THE VIRGINIAN-PILOT Copyright (c) 1994, Landmark Communications, Inc. DATE: Saturday, November 12, 1994 TAG: 9411120185 SECTION: BUSINESS PAGE: D01 EDITION: FINAL SOURCE: BY DAVE MAYFIELD, STAFF WRITER LENGTH: Medium: 72 lines
Virginia's cable television operators and local telephone companies are sharply divided over legislation that the cable industry says would help break down competitive barriers separating the two industries.
Cable lobbyists this week asked their phone-industry counterparts to support a bill that would turn over to the State Corporation Commission the job of de-monopolizing telecommunications in Virginia. But Bell Atlantic Corp., the state's largest local phone company, criticized the idea.
Under the cable-industry proposal, the General Assembly would remove existing statutes against telecommunications competition and then give the three-member commission the authority to implement an actual plan whenever and however it wished.
Cable executives said they made the proposal after concluding that there would be no way to work out a plan that would satisfy both sides in the politically charged legislative arena.
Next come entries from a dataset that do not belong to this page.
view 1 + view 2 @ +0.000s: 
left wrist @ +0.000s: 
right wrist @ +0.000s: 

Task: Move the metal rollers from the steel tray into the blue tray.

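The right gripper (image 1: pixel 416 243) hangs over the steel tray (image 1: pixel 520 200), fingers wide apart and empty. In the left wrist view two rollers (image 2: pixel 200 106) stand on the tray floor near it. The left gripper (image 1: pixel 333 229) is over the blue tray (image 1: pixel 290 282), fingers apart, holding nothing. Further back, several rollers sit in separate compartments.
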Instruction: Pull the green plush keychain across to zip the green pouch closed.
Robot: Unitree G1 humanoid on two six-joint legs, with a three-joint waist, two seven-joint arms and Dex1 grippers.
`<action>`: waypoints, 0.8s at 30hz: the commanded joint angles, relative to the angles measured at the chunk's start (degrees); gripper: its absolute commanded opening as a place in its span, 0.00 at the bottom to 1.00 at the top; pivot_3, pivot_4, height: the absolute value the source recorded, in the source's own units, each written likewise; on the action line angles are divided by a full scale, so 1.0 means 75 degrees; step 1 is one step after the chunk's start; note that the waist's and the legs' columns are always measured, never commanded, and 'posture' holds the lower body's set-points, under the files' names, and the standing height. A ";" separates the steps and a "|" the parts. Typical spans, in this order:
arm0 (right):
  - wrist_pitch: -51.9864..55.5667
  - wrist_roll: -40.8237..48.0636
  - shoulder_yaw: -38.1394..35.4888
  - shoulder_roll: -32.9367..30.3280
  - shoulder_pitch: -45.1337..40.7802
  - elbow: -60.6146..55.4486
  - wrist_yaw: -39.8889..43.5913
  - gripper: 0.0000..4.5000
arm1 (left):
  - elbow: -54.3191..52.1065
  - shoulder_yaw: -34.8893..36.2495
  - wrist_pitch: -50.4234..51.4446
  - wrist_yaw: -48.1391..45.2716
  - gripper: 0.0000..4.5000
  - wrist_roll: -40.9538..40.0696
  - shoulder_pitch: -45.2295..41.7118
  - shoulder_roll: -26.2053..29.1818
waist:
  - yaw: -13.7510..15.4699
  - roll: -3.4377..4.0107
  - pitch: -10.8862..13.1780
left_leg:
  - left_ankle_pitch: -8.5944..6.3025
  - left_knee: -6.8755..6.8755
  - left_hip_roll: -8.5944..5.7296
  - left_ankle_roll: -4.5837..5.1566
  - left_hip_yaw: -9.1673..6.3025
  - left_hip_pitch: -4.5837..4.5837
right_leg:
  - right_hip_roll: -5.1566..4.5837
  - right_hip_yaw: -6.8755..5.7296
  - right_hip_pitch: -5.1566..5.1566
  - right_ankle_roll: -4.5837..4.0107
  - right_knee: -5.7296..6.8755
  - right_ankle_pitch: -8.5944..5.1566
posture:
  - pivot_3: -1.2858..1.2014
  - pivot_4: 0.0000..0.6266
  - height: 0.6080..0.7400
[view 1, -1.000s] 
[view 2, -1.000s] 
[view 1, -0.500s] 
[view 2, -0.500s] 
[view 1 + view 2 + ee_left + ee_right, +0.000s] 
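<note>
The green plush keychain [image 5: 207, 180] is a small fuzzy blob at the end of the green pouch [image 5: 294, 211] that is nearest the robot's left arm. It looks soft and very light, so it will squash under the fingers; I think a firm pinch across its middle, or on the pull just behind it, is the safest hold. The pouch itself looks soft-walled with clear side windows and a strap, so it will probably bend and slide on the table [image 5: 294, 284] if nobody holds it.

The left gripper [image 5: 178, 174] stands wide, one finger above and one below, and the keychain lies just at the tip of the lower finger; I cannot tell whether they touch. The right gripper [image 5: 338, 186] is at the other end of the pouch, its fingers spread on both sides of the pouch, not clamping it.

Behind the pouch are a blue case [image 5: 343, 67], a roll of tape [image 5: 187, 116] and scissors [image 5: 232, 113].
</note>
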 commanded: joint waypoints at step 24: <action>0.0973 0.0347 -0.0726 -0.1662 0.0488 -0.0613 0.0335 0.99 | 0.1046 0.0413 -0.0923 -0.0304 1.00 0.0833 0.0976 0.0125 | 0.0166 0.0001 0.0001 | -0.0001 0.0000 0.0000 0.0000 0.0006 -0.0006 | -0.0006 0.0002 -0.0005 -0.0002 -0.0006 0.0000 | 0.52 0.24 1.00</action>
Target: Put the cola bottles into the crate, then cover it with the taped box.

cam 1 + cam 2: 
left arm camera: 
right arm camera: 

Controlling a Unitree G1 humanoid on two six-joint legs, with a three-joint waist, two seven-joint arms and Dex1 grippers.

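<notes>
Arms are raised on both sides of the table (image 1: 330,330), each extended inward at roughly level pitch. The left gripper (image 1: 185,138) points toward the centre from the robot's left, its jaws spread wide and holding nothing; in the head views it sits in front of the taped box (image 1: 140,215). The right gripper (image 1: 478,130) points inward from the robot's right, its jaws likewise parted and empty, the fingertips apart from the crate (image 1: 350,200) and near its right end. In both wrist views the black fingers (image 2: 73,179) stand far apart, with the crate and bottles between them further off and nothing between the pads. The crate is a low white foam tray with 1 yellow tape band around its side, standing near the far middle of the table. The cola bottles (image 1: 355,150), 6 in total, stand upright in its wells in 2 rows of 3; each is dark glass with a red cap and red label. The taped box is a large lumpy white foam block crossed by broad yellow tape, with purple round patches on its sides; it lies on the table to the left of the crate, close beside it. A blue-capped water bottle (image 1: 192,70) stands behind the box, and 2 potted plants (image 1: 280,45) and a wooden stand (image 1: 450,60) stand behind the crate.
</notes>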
Bell Atlantic spokesman Paul Miller said Friday, however, that his company is ``fundamentally opposed'' to the legislature washing its hands of the matter. ``We feel that broad policy matters like this really belong to the General Assembly,'' he said. ``We have faith that the lawmakers of Virginia will set the right course for this issue.''
The cable operators, preparing for the General Assembly session that starts in January, want to convince state policymakers that laws and regulations protecting the monopolies of local phone companies like Bell Atlantic are unfair and economically backward.
As the phone companies, taking advantage of court decisions and federal regulatory approval, prepare to break into cable TV, the cable operators say they should be allowed to provide phone services. A state law expressly forbids direct competition to local phone companies on the most basic services.
``We're concerned if we're not allowed into the local phone loop, we would be put out of business,'' said Franklin R. Bowers, vice president and general manager of Cox Cable Hampton Roads Inc.
Bell Atlantic's Miller said the company supports competition in principle, but thinks the cable companies want to take unfair advantage of the new freedoms. Bell Atlantic wants guarantees that new providers won't ``cherry-pick'' its most lucrative customers and leave it subsidizing service to those who are less well off.
It also would like the go-ahead to offer long-distance services across state lines - something that would take action at the federal level.
Miller said Bell Atlantic executives also are optimistic that the new Republican-controlled Congress will pass a sweeping national bill that will answer many of the questions now in contention in Virginia.
Del. George H. Heilig Jr., a Norfolk Democrat who oversees telecommunications matters in the state House, said Friday that he hasn't given up hope for an agreement between the battling industries.
In spite of their differences, Heilig, chairman of the House Corporations, Insurance and Banking Committee, said: ``I think they're headed in the right direction. It's just a little problem of how they're getting there.''
But one cable-industry representative, who asked not to be named, said a compromise looks impossible. He said cable operators may have to wage a massive public-relations campaign to have any hope of getting action on legislation in the next General Assembly session.
Earlier this week, the National Cable Television Association and a coalition of long-distance phone companies, including AT&T, MCI and Sprint, targeted Virginia as one of six states in which they will make major lobbying pushes next year against local phone monopolies.